Dessins
majeurs de Mac Avoy
Portrait
de Henry de Montherlant
Dessin
préparatoire au portrait de Henry de Montherlant |
31
juillet 1948
" Il y aura des coups de revolver de femmes visant ce
portrait... jubile Montherlant, et pan! et pan! sur le mysogine!
sur l'homme qui ne sait pas aimer!.
22 septembre
1972
Sans doute est-ce ce mercredi 30 juillet 1948, dînant
à la "Closerie des Lilas" avec Montherlant,
à l'abri des curieux, dans une sorte de bocage, que
nous sommes devenus vraiment amis, parce que Montherlant s'est
avoué vulnérable et contradictoire.
Il se croit visé, objet de brimades voire de cabales.
Il est certain d'avoir la droite contre lui, les communistes
contre lui, le catholicisme contre lui, les juifs contre lui.
Hypersensibilisé aux évènements politiques,
il est dans les rapports humains:
___ "J'hésite à faire un cadeau de peur
qu'on ne me remercie pas, ou mal, ou quelques jours trop tard...".
Q'un jeune belge interprète de la "ville"
à qui Montherlant a écrit pour lui demander
de venir enregistrer le rôle à Paris, ne lui
réponde pas, le révolte comme une muflerie,
mais surtout, je le sens, lui fait mal.
J'aime ces contradictions, ses illogismes. Nous parlons de
l'amour.
___ " Les corps sont interchangeables" déclare
Montherlant. Il oublie cette péremptoire affirmation
un moment après, et, dans les détours de la
conversation :
___ " On n'aime pas si l'on supporte que son "amour"
circule en voiture, ou prenne un bain de mer !".
A propos de la jalousie :
"Ce sentiment de la jalousie m'intéresse si peu,
qu'il n'ya a pas trois lignes sur la jalousie dans toute mon œuvre...".
" L'admirable chez les adolescents, c'est qu'ils sont
voués au mensonge. Et les adolescents doivent mentir,
puisque l'éducation des parents représente une
ligne, et que la ligne de l'adolescence, c'est le zig-zag".

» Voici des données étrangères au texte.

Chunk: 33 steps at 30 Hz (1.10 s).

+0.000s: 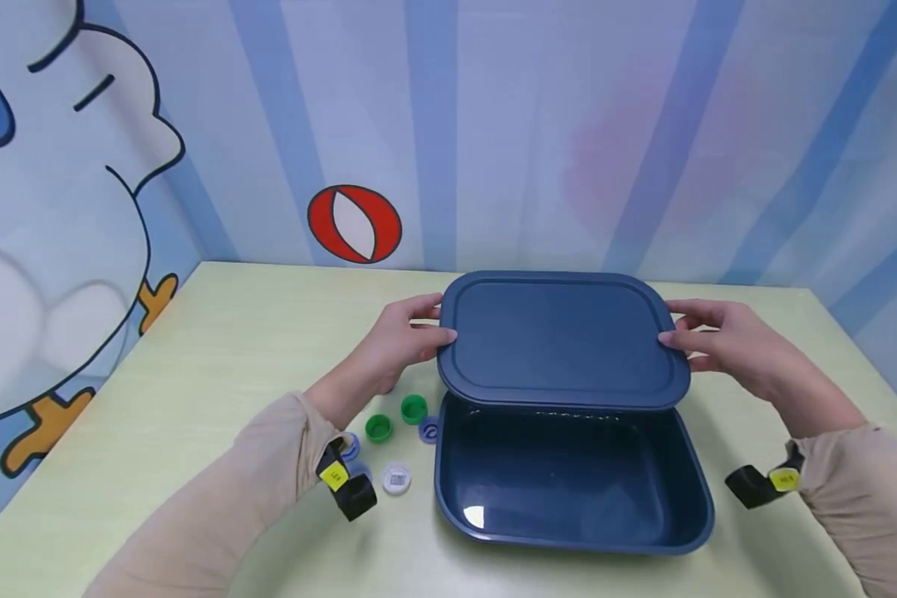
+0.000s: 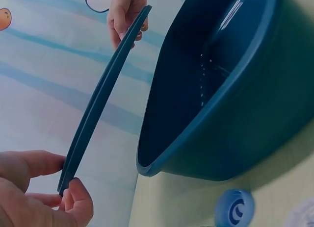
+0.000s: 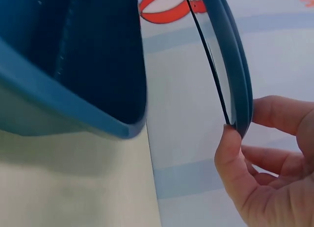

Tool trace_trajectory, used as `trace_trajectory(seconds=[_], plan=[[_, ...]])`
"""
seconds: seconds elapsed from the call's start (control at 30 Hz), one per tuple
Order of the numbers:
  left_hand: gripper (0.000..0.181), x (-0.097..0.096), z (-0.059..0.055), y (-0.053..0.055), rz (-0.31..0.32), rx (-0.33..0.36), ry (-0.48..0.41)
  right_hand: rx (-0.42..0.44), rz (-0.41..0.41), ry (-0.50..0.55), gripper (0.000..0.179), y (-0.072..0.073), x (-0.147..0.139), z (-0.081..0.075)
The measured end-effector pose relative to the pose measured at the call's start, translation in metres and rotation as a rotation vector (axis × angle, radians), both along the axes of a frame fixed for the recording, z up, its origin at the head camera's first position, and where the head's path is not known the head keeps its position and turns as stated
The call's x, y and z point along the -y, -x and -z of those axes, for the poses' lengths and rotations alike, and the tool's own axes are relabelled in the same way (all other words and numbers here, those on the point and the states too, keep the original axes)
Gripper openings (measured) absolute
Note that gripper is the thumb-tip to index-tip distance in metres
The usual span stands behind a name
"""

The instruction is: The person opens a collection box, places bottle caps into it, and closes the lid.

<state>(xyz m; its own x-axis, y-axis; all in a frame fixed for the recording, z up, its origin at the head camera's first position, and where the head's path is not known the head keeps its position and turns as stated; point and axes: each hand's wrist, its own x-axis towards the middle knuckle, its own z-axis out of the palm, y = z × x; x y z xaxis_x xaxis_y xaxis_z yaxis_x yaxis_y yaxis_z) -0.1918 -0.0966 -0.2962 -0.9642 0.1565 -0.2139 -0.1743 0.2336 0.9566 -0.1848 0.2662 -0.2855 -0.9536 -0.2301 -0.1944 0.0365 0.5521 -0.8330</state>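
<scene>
A dark blue lid with rounded corners is held up between both hands, over the far part of a matching box. My left hand pinches the lid's left edge, thumb on one face and fingers on the other. At the right edge, my right hand pinches it the same way. In both wrist views the lid stands apart from the box rim. The part of the box's inside that shows holds nothing; its far side is hidden behind the lid.
Left of the box lie several bottle caps: green caps, a white cap and blue ones, some partly hidden by the left wrist. The pale table ends at a printed backdrop.
</scene>
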Motion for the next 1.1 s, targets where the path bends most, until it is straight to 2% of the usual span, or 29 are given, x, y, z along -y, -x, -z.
trace_trajectory(seconds=[0.2,0.4,0.47,0.63,0.9,1.1], plan=[[0.055,-0.003,0.003,0.01,-0.016,-0.025,-0.032,-0.004,-0.021,0.005,0.066,0.014,-0.004,-0.001],[0.049,0.0,0.009,0.02,-0.005,-0.148,-0.047,-0.024,-0.013,0.009,0.067,0.022,0.0,0.002],[0.048,0.0,0.011,0.023,-0.007,-0.171,-0.045,-0.024,-0.007,0.017,0.067,0.024,0.001,0.003],[0.048,-0.002,0.015,0.029,-0.017,-0.192,-0.019,-0.03,-0.009,0.011,0.067,0.03,0.002,0.003],[0.046,-0.007,0.01,0.039,-0.027,-0.227,0.016,-0.038,-0.007,0.01,0.065,0.041,0.001,0.005],[0.048,-0.008,0.016,0.043,-0.021,-0.232,0.038,-0.062,-0.009,-0.005,0.063,0.047,0.004,0.013]])
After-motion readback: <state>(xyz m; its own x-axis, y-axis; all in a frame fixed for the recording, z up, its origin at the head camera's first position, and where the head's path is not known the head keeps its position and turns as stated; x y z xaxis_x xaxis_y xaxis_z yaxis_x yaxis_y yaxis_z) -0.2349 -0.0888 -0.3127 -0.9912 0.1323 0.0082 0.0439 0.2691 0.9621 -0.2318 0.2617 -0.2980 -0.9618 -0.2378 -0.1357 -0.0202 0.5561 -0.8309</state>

"Je n'ai jamais cru en Dieu, je ne crois et ne croirai
jamais en Dieu".
___ " Mais, dînant à l'atelier avec Julien
Green, Montherlant qui écrit "Port Royal",
nous dit : "cet après midi, j'étais une
religieuse à genoux...".
Ma dernière rencontre avec Montherlant, quelques heures
avant son suicide, fut un combat contre la mort.
Il entra sans que son visage s'éclaira, et d'emblée,
presque agressif :
___ "Je ne vous comprends pas... Comment pouvez-vous
n'être pas découragé... Vous ne sentez
donc pas que les valeurs humanistes que vous défendez
dans votre œuvre, comme moi dans la mienne, n'ont nulle part
de résonnance, que c'est fini, que je ne serai plus
jamais joué... Que la Comédie-Française
deviendra un garage... que nous somme sur la liste noire..." .

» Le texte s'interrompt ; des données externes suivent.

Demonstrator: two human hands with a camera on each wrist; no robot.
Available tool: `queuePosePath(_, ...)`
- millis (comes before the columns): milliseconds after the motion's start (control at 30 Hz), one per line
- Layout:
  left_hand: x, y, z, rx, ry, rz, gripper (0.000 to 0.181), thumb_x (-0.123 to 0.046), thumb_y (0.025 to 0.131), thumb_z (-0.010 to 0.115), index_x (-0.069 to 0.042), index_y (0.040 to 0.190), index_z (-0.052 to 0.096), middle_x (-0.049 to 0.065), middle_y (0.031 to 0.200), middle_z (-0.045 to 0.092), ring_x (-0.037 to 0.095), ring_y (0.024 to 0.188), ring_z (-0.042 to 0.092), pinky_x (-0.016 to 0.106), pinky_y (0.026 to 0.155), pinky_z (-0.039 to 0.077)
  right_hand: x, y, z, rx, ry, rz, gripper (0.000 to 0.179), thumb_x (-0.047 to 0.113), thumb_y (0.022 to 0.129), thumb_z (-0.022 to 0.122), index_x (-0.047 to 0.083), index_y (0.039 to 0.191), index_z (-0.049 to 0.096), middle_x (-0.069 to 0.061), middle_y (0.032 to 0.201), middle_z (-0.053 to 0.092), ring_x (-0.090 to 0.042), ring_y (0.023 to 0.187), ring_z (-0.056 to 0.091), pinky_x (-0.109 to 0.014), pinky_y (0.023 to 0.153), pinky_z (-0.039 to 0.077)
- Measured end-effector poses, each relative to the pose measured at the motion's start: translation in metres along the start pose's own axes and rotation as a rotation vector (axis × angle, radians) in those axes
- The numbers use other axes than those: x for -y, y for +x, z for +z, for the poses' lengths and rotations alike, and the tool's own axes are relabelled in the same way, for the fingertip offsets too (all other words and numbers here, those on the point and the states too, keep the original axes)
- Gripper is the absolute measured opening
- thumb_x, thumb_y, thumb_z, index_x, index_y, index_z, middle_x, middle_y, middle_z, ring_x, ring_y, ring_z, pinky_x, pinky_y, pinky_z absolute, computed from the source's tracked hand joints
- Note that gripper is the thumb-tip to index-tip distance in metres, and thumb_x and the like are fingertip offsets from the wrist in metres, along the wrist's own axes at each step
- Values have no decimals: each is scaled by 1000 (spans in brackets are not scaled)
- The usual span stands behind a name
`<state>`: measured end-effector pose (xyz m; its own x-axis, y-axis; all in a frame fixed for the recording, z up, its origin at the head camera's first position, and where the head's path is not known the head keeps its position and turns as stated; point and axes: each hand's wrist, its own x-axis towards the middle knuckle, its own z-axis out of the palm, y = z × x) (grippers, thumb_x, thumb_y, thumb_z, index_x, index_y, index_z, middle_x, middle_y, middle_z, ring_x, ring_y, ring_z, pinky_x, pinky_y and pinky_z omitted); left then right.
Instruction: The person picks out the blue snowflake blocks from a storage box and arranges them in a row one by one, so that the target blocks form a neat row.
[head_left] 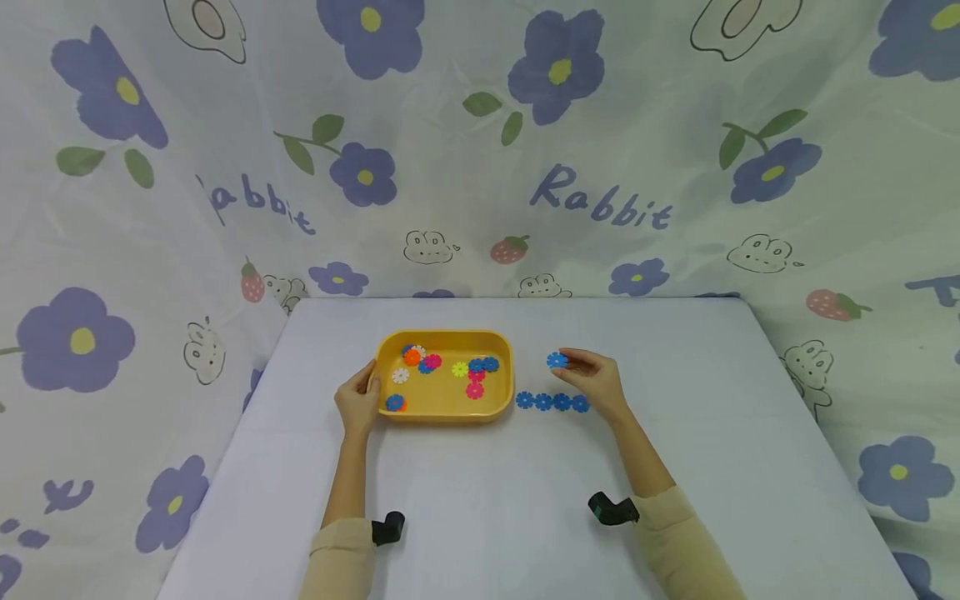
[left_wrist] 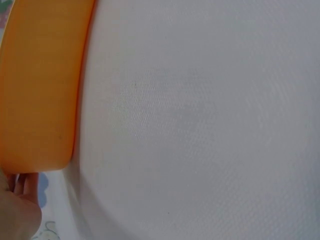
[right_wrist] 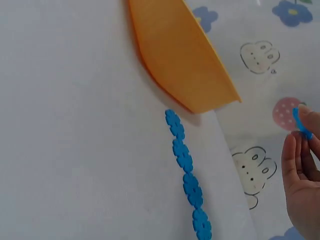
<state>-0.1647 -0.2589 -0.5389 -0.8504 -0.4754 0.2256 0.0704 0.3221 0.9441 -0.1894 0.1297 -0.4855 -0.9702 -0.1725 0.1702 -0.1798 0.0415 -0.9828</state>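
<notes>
My right hand [head_left: 596, 381] pinches a blue snowflake disc [head_left: 557, 360] between thumb and fingers, held above the white table; the right wrist view shows the disc [right_wrist: 301, 123] edge-on. Just below lies a straight row of several blue snowflake discs [head_left: 543, 402], side by side on the cloth. At the left end of a yellow plastic tray [head_left: 442, 416], my left hand [head_left: 358, 403] grips the rim, thumb in front. In the left wrist view the tray [left_wrist: 42, 90] hides part of those fingers.
Inside the tray lie loose snowflake discs: pink [head_left: 475, 390], white [head_left: 401, 376], yellow-green [head_left: 460, 369], orange [head_left: 412, 357] and blue [head_left: 394, 402]. White cloth covers the table [head_left: 480, 500]. A patterned curtain [head_left: 450, 167] hangs behind and at both sides.
</notes>
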Motion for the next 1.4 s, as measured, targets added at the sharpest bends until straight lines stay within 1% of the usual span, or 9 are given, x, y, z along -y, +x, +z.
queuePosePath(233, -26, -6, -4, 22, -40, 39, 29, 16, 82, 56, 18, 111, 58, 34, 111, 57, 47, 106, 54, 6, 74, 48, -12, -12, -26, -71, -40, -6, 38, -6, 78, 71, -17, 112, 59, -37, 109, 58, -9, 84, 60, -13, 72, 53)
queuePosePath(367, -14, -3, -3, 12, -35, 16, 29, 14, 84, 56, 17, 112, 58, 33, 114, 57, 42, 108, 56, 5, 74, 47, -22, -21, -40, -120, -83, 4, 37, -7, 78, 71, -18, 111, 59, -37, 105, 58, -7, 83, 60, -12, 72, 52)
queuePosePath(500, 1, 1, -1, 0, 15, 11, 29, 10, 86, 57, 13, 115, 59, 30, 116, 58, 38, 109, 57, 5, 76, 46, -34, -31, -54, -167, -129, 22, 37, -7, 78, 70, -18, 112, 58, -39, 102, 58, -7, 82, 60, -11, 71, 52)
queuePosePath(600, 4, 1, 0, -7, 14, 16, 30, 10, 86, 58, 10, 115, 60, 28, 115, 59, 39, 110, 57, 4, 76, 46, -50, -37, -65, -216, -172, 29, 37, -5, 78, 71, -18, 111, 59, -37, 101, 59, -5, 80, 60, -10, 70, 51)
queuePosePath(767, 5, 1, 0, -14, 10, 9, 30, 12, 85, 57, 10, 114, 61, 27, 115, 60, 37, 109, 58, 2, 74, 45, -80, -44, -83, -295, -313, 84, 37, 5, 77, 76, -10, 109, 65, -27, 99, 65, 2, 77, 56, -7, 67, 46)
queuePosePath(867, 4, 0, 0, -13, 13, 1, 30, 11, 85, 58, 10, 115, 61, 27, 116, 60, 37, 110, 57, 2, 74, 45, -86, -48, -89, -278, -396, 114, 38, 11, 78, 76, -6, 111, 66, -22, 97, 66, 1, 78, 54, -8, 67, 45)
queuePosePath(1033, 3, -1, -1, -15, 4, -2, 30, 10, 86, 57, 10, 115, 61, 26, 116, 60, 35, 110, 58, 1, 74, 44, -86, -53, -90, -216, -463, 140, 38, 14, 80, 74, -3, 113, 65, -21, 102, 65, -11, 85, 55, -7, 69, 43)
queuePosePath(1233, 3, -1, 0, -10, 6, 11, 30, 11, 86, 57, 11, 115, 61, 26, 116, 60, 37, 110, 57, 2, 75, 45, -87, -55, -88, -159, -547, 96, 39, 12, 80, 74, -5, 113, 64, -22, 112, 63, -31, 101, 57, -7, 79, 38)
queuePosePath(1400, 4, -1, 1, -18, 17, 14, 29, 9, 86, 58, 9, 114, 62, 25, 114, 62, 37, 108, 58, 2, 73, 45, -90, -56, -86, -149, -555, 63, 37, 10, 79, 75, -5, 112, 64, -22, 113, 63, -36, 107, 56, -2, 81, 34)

Je lui donnai un démenti formel : " Il y a peu
de jours, j'ai assisté à une représentation
de : " Hair". Une trentaine de garçons et
de filles demi nus, ou nus, gesticulaient et dansaient sur
des rythmes déments. On applaudissait à peine.
___ "Le lendemain j'étais à la Comédie-Française. On reprenait votre "Port Royal",
qui n'est pas une pièce dans le vent, que je sache;
ou quelques malheureuses religieuses du XVIIème siècle
refusent de signer un formulaire dont personne ne sait ce
qu'il contenait...". Voici qu'Annie Ducos venait d'annoncer
" la pièce que nous venons de répéter
pour la dernière fois devant vous est de Monsieur Henry
de Montherlant ", et toute la salle se levait et acclamait
longuement son nom...".
___ " Montrez moi vos dessins " dit seulement Montherlant.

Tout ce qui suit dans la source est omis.